Что-то в ее голосе заставляет меня остановиться и обернуться.
Я вполне готов пуститься в дальний обратный путь к дому, но Марли заправляет прядь волос за ухо, в ее карих глазах мелькает надежда.
«Шагай дальше».
Хочу уйти, но не могу сдвинуться с места, ноги отказываются подчиняться голосу разума.
Марли делает шаг ко мне, но потом, видя, что я ничего не говорю, сует руки в карманы и отводит взгляд.
Может, ей одиноко? Кладбище – не то место, где люди обычно проводят время в середине дня.
Полагаю, можно немного задержаться.
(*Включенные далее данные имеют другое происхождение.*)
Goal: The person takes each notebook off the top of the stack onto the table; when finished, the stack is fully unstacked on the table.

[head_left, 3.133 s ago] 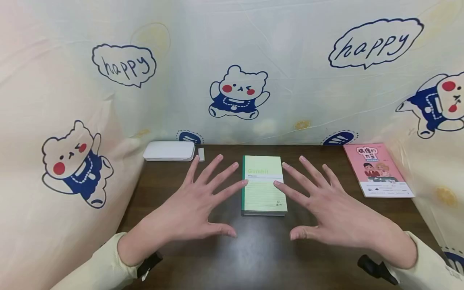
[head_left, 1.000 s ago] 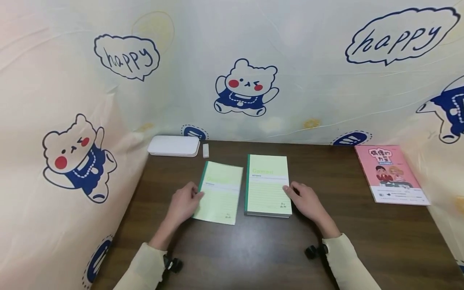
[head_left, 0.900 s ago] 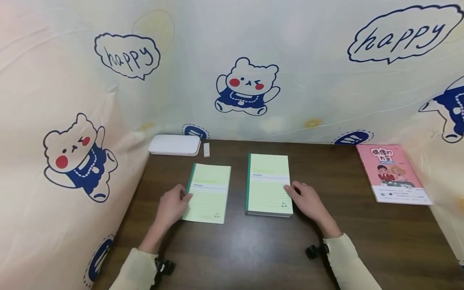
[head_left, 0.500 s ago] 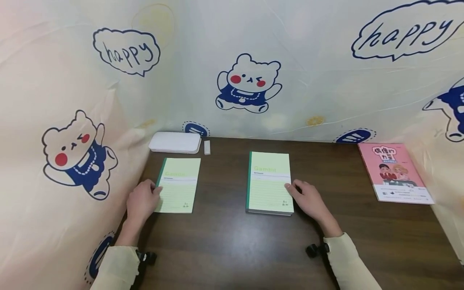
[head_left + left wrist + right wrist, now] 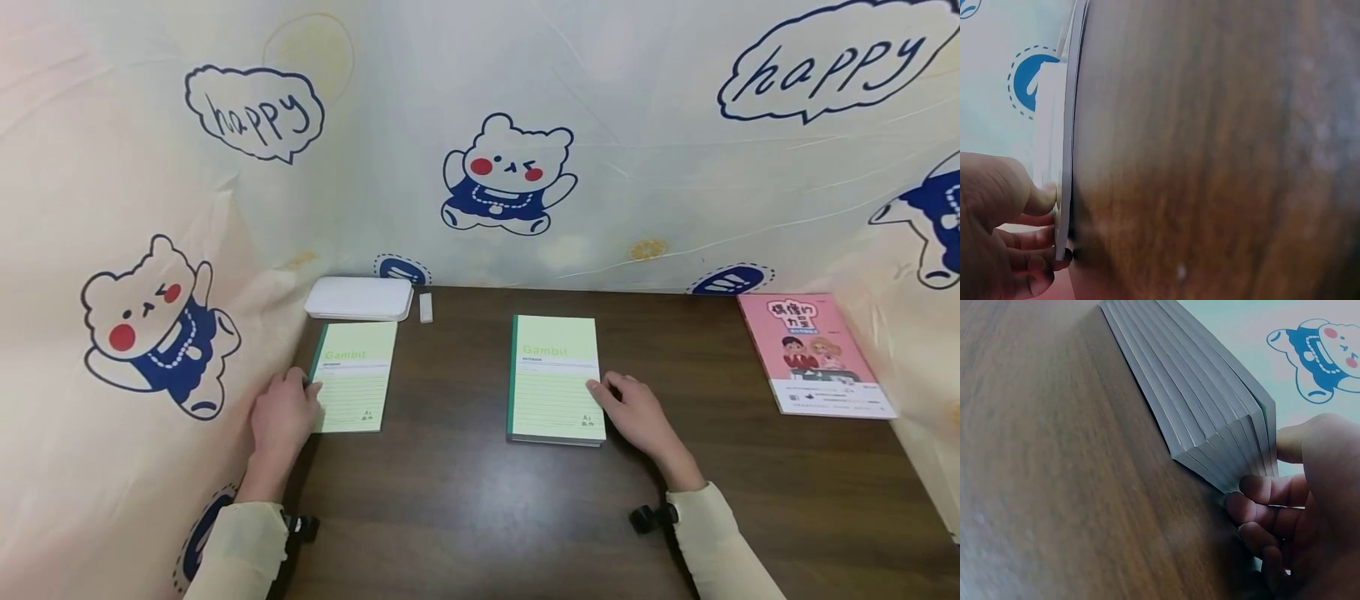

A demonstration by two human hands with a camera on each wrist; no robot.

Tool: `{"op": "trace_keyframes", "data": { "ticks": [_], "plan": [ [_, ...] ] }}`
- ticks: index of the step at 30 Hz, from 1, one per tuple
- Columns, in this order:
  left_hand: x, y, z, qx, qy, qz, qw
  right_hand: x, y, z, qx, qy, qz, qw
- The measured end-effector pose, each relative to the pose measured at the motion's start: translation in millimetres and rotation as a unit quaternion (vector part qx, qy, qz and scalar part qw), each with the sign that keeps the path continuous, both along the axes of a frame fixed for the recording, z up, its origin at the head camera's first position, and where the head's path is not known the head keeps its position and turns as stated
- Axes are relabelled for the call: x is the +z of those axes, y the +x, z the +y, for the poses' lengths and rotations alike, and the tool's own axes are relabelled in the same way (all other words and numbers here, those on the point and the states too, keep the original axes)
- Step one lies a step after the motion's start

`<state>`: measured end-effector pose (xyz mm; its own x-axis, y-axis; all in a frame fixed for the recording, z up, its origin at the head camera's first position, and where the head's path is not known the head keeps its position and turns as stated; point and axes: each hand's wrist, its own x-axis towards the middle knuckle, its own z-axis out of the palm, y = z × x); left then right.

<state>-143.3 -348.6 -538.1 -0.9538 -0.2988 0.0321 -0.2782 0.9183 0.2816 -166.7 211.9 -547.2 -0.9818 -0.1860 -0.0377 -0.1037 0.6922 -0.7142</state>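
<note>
At the left edge of the worktop, the left hand pinches a single green notebook at its spine side, thumb on top and fingers curled beneath — so thin a cover could buckle or slip against the hanging cloth if that grip tightens. Mid-worktop, the right hand holds the stack of notebooks at its near right corner, fingers tucked under — lifting there could fan the stack and spill it. Both forearms lie low, sleeves near the worktop.
</note>
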Motion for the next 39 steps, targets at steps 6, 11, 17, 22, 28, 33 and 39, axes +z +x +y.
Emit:
{"op": "trace_keyframes", "data": {
  "ticks": [6, 11, 17, 22, 28, 33, 39],
  "plan": [
    [-5.8, -0.7, 1.3, -0.023, -0.011, 0.03, 0.9992, 1.5, 0.1, 1.3, -0.004, 0.004, 0.006, 1.0],
    [-9.8, -1.9, 2.6, -0.027, -0.01, 0.031, 0.9991, 2.5, -0.8, 1.1, -0.004, 0.011, 0.013, 1.0],
    [3.4, -4.6, 19.9, -0.021, -0.005, 0.039, 0.999, 3.1, -2.2, 1.3, -0.009, 0.032, 0.02, 0.999],
    [32.9, -25.2, 97.1, -0.09, 0.049, 0.109, 0.9887, 4.3, -0.9, 3.7, -0.01, 0.037, 0.033, 0.999],
    [34.6, -37.8, 207.4, -0.22, 0.113, 0.049, 0.9676, 2.6, -3.5, 2.5, -0.008, 0.035, 0.038, 0.999],
    [14.0, -32.3, 256.5, -0.255, 0.128, -0.015, 0.9583, -3.0, -4.7, -0.7, -0.005, 0.031, 0.034, 0.999],
    [7.0, -29.1, 267.9, -0.234, 0.172, -0.034, 0.9563, -1.7, -3.5, -0.2, -0.01, 0.025, 0.023, 0.999]
  ]
}}
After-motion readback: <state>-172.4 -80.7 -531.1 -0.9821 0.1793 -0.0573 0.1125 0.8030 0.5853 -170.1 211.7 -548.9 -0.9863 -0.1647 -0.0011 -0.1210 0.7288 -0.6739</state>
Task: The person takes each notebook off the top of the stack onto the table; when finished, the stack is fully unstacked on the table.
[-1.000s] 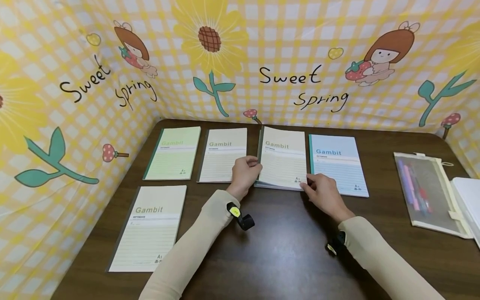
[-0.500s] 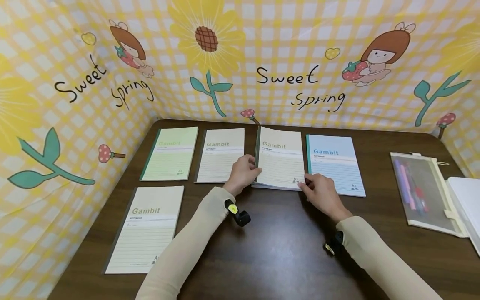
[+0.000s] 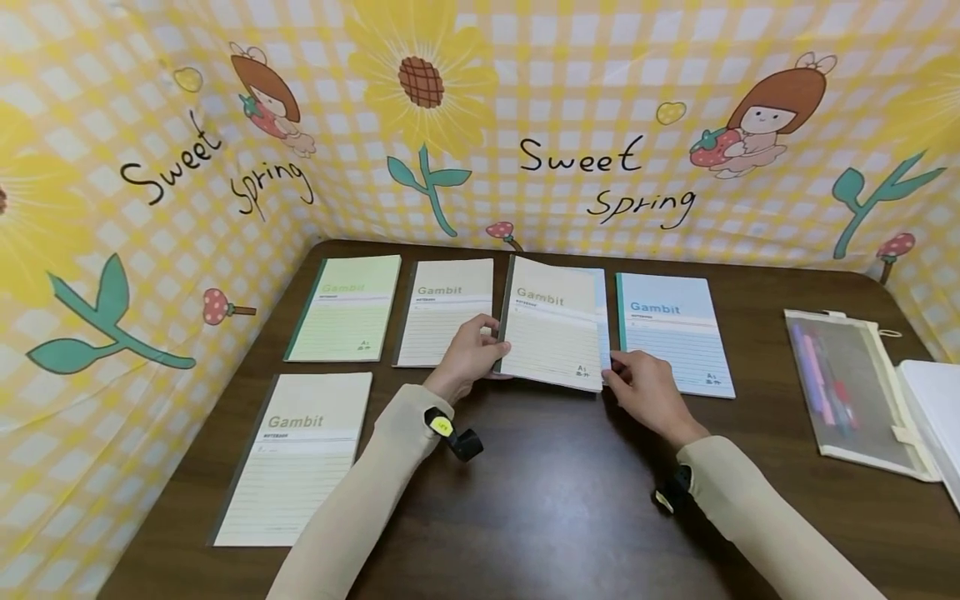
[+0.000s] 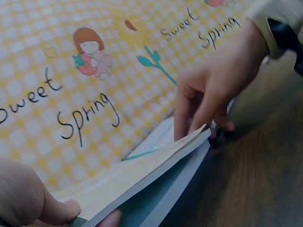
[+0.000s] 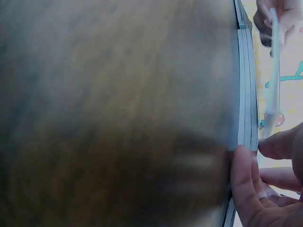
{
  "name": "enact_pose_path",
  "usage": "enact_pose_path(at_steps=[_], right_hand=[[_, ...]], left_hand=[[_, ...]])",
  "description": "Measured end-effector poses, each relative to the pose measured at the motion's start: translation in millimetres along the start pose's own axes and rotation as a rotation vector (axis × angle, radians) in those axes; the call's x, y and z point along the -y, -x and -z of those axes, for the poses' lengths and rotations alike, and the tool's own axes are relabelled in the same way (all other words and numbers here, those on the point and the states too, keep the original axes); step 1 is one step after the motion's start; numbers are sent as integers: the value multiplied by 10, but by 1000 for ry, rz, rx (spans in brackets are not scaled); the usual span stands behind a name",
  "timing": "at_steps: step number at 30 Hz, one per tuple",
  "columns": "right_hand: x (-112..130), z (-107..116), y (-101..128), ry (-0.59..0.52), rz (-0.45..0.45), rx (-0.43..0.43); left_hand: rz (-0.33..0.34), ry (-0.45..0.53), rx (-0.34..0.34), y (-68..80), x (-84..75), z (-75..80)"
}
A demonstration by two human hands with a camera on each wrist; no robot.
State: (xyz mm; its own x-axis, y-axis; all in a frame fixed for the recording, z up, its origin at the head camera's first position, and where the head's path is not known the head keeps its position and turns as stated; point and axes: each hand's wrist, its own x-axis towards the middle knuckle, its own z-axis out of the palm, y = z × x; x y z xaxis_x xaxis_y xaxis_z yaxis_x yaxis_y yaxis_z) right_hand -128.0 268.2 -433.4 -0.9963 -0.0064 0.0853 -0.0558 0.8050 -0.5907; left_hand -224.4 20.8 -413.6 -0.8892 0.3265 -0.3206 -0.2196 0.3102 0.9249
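Note:
My left hand [image 3: 468,354] pinches a cream Gambit notebook [image 3: 551,329] by its dark spine, thumb on the cover. The notebook is raised and tilted above a stack; in the left wrist view a gap shows under it. A pale blue notebook [image 3: 602,302] peeks out on top of that stack. My right hand [image 3: 651,387] holds the stack's near right corner, its fingertips [image 5: 244,163] against the layered edges [image 5: 247,90]. Just right of the stack lies another blue notebook [image 3: 671,321], partly behind the right hand.
Left of the stack lie a cream notebook [image 3: 444,308] and a green notebook [image 3: 345,308]. Another cream notebook [image 3: 300,467] lies nearer, partly under the left sleeve. A mesh pen pouch [image 3: 862,392] and a white item [image 3: 930,400] sit at the right. Patterned cloth [image 3: 480,108] backs the table.
The left hand has lifted the top cream notebook and drawn it left and nearer, uncovering part of the blue one beneath. The right hand has stayed by the corner.

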Motion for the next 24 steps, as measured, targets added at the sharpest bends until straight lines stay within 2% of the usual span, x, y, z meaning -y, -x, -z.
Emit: enact_pose_path(at_steps=[4, 7, 14, 20, 24], right_hand=[[21, -21, -1, -12, -6, 20], [17, -12, 15, -15, -6, 22], [-17, 33, 71, -11, 7, 28], [-10, 40, 84, -4, 24, 28], [22, 5, 53, -5, 44, 37]], left_hand=[[21, 81, -27, 171, 79, 179], [18, 80, -48, 389, 158, 360], [34, 7, -84, 1091, 461, 741], [74, 35, -52, 1701, 859, 886], [95, 31, -41, 1978, 1041, 946]])
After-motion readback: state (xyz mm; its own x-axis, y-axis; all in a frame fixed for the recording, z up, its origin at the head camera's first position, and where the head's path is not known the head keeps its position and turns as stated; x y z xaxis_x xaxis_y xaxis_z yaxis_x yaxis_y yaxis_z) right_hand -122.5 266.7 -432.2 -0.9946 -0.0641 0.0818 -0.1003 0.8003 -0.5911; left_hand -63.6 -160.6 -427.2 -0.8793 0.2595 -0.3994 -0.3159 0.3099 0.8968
Последние три месяца я общался только с мамой. Иногда еще с Сэмом, но в основном с мамой. Пожалуй, это не вполне нормальное поведение для восемнадцатилетнего парня, но я больше не знаю, что значит быть нормальным.
Я снова смотрю на девушку. Ну в самом деле, это же просто обед. Всё равно я собирался пойти домой и съесть миску овсяных хлопьев или что-то в этом роде.
Марли едва заметно мне улыбается, как будто читает мои мысли.
– Итак… – произносит она.
– Давай пойдем, пообедаем? – предлагаю я.
Она улыбается так ослепительно, что меркнет солнце, глаза сияют ярче, карие радужки начинают отливать зеленью.
Очень заразительная улыбка. Я вдруг ловлю себя на том, что тоже улыбаюсь: моя первая искренняя улыбка за несколько месяцев. Приятно для разнообразия порадовать кого-то.
– С большим удовольствием, – отвечает Марли.
Мы вдвоем идем к кованым воротам. Я колеблюсь, обернувшись, смотрю на могилу Кимберли. Не знаю, чего я ждал, но определенно не этого. Мысленно обещаю Ким, что вернусь, что в следующий раз подберу нужные слова, но ее голоса в ответ не слышу.